**Description of the task**.
Please copy each line of the listing below precisely, excluding the images.

....

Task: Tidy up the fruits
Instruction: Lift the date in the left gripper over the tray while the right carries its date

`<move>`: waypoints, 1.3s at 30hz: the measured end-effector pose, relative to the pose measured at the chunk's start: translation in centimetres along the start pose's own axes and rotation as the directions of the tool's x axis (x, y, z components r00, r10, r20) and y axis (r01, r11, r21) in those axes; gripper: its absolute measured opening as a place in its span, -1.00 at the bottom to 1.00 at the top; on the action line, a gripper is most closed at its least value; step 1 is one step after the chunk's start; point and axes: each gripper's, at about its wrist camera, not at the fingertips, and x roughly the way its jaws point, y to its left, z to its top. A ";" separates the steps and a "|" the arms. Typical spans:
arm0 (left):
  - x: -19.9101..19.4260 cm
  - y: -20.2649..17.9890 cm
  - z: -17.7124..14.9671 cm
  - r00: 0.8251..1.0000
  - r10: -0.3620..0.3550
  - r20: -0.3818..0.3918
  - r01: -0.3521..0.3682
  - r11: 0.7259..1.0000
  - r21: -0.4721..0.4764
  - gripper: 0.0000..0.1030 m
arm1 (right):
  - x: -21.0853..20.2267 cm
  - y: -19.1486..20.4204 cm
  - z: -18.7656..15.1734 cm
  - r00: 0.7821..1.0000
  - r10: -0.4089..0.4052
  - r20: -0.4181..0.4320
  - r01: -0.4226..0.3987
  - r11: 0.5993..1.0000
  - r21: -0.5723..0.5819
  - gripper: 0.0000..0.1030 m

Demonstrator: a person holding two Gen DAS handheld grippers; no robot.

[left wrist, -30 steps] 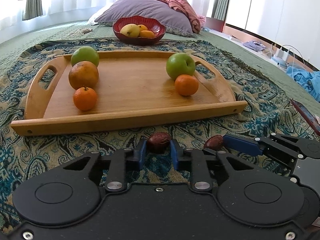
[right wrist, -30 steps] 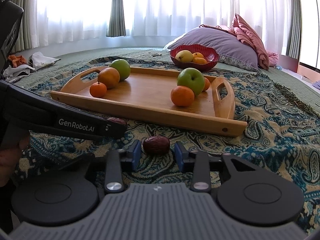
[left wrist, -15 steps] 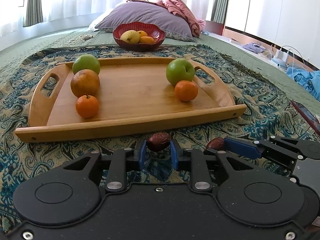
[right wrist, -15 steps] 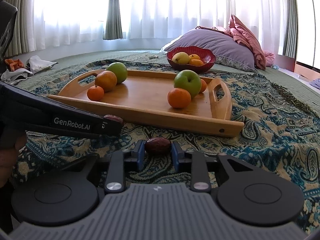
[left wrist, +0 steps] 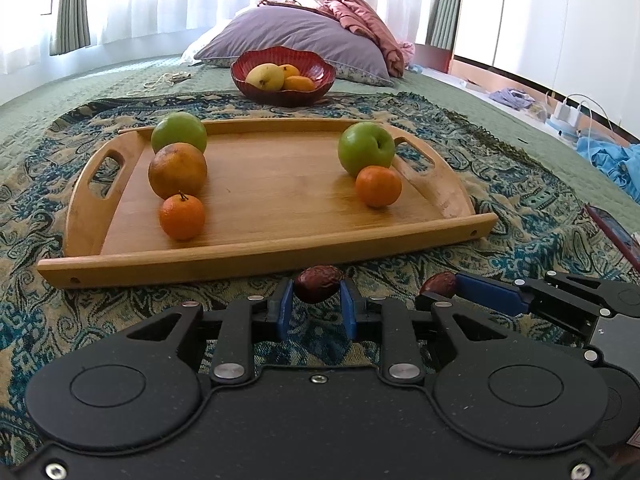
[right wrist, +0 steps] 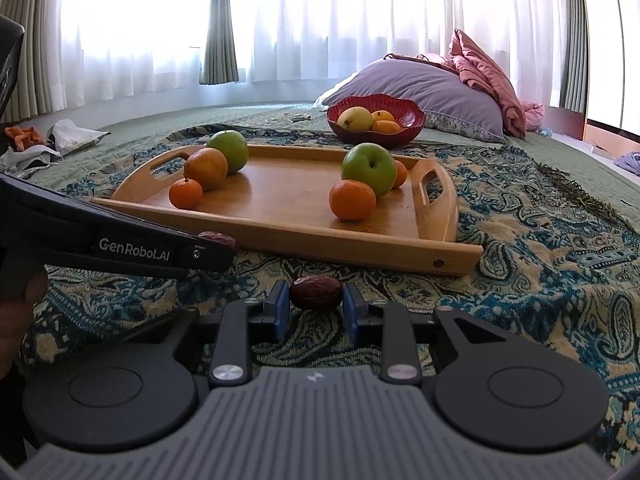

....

**Task answer**.
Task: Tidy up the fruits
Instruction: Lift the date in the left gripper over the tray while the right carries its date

`<move>`: waypoints, 1.3s at 30hz: the measured end-effector pose, relative to the pose measured at the chunk's start: translation in centimetres along the start pose's own axes and rotation as the directions of the tool's x axis (x, y, z components r00, r10, r20) and y axis (r01, r11, r21) in those axes; gripper: its absolute measured opening as a place in its span, -1.00 at the bottom to 1.00 at the top; on the action line, a gripper is most closed at its least value; step 1 is one step after the chunk's start; point and axes: each gripper's, at about its wrist camera, not at the fingertips, and x roughly the way its jaws point, y to its left, z to its top. A ";" separates the steps and a "|" the arms. Typical spans:
arm0 (left):
  - x: -19.9101..19.4260 cm
  - y: -20.2649..17.9890 cm
  - z: -17.7124..14.9671 cm
  - r00: 0.8251..1.0000
  - r10: -0.3620..0.3550
  - r20: -0.3818..0.3918
  - r01: -0.3521..0.3682
  - r11: 0.7259..1.0000
  - r21: -0.4721..0.4764
  - gripper: 0.0000..0.1030 m
arm1 (right):
  - x: -21.0853..20.2267 cm
  - y: -19.1486..20.4204 cm
  - z: -18.7656..15.1734 cm
  - r00: 0.7821..1.0000
  - r10: -0.4089..0.4052
  - r20: -0.4181..0.4320
  - r01: -0.4226..0.3987
  - r11: 0.5993..1.0000
  - r21: -0.5723..0.5819
  - gripper: 0.0000..0.1030 m

Demonstrator: a person holding two Gen DAS handheld grippers; no robot.

[left wrist, -30 steps] 
[right wrist, -30 steps] 
[left wrist, -15 steps] 
[right wrist, -15 steps] 
[left wrist, +0 steps] 
[right wrist, +0 steps] 

Work on the exercise is complete.